Giovanni Michelucci (1891-1990) coltivò l’ars aedificatoria non assecondando mai le mode. Un posto nell’architettura del ’900 se lo conquistò nel 1933-35, quando, con un gruppo di allievi, vinse il concorso per la Nuova Stazione di Firenze, la più bella stazione che conosca per lo straordinario dialogo con l’abside medievale di Santa Maria Novella. Il percorso professionale è lungo e tortuoso perché mai aderente a una linea stilistica stabilita una volta per tutte. La casa, la chiesa, il mercato, l’edificio commerciale, il teatro o la banca sono punti di incontro con la città: luogo del dialogo in senso cristiano, filtro (non barriera), spazio aperto alla comunità. Michelucci disegnò tutto quanto ha costruito e quanto non è riuscito a realizzare. Due volumi della Fondazione Giovanni Michelucci fanno scorrere sotto gli occhi i suoi schizzi a matita e a penna dal 1935 agli anni ’80. Un corpus animato da uno spirito di curiosità intellettuale e di verità formale che ci consentono d’entrare nell’alambicco del mago. Perché il disegno è una radiografia di quanto avverrà nel cemento o nel ferro.

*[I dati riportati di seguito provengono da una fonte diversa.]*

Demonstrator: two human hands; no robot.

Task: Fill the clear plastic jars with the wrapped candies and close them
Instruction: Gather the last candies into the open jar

Michelucci disegna con lo spirito di libertà che animava l’architettura toscana dalla civiltà medievale in poi. Spesso, durante la conversazione, schizzava senza staccare la mano dal foglio. Conservo una sua Torre Campanaria che mi donò. Il suo fu un magistero estinto con la digitalizzazione. Perché i disegni vivono di una loro vita, non sono “reperti archeologici”. La chiesa di San Giovanni Battista a Campi Bisenzio sull’autostrada del Sole è un esempio vibrante del suo talento. La chiesa ha pianta libera, segnata dal percorso liturgico. Con straordinarie vele, rette da possenti scarniti alberi di cemento: uno spazio che allude alla capanna, scandita da una
grande aula che induce il pellegrino verso l’altare grazie alla ribassata curva della copertura-tenda. Per le mura perimetrali ritorna la pietra delle colline circostanti, perché in effetti questa ardita capanna dai pavimenti “rocciosi” vuole essere parte integrante del paesaggio toscano. L’impatto della chiesa fu dirompente per l’innovativa cifra linguistica che conferisce allo spazio interno un sapore arcaico, una connotazione metastorica che è propria delle grotte, delle fenditure e degli anfratti che segnano l’Appennino: una poetica che non era di certo “neoespressionismo”, come scrisse lo storico Manfredo Tafuri, ma piuttosto affine alla tematica dell’Action Painting. La radicalità del gesto ha attinenze con la cappella di Ronchamp di Le Corbusier, ma non per vocazione formale quanto piuttosto per l’intenzionale e vigorosa volontà di rifiutare ogni forma progettuale costruita sulla geometria.